### GIVEN INFORMATION ###
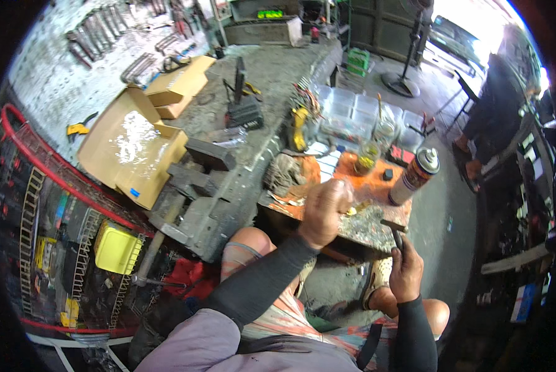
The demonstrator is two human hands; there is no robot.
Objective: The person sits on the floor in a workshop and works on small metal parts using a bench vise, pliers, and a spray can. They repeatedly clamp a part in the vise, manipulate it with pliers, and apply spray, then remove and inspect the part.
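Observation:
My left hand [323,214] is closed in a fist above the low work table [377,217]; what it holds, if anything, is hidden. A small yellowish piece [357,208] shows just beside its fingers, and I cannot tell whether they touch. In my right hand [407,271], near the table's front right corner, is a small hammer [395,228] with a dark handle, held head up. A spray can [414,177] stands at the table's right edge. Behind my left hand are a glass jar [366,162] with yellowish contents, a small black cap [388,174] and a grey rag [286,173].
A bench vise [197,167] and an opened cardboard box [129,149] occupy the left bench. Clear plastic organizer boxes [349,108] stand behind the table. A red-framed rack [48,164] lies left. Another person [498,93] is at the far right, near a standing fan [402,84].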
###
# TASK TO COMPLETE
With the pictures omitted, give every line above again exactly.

# TASK RESPONSE
The demonstrator is two human hands; there is no robot.
Objective: The person sits on the floor in a workshop and works on small metal parts using a bench vise, pliers, and a spray can. They repeatedly clamp a part in the vise, manipulate it with pliers, and apply spray, then remove and inspect the part.
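Observation:
My left hand [323,214] is closed in a fist above the low work table [377,217]; what it holds, if anything, is hidden. A small yellowish piece [357,208] shows just beside its fingers, and I cannot tell whether they touch. In my right hand [407,271], near the table's front right corner, is a small hammer [395,228] with a dark handle, held head up. A spray can [414,177] stands at the table's right edge. Behind my left hand are a glass jar [366,162] with yellowish contents, a small black cap [388,174] and a grey rag [286,173].
A bench vise [197,167] and an opened cardboard box [129,149] occupy the left bench. Clear plastic organizer boxes [349,108] stand behind the table. A red-framed rack [48,164] lies left. Another person [498,93] is at the far right, near a standing fan [402,84].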

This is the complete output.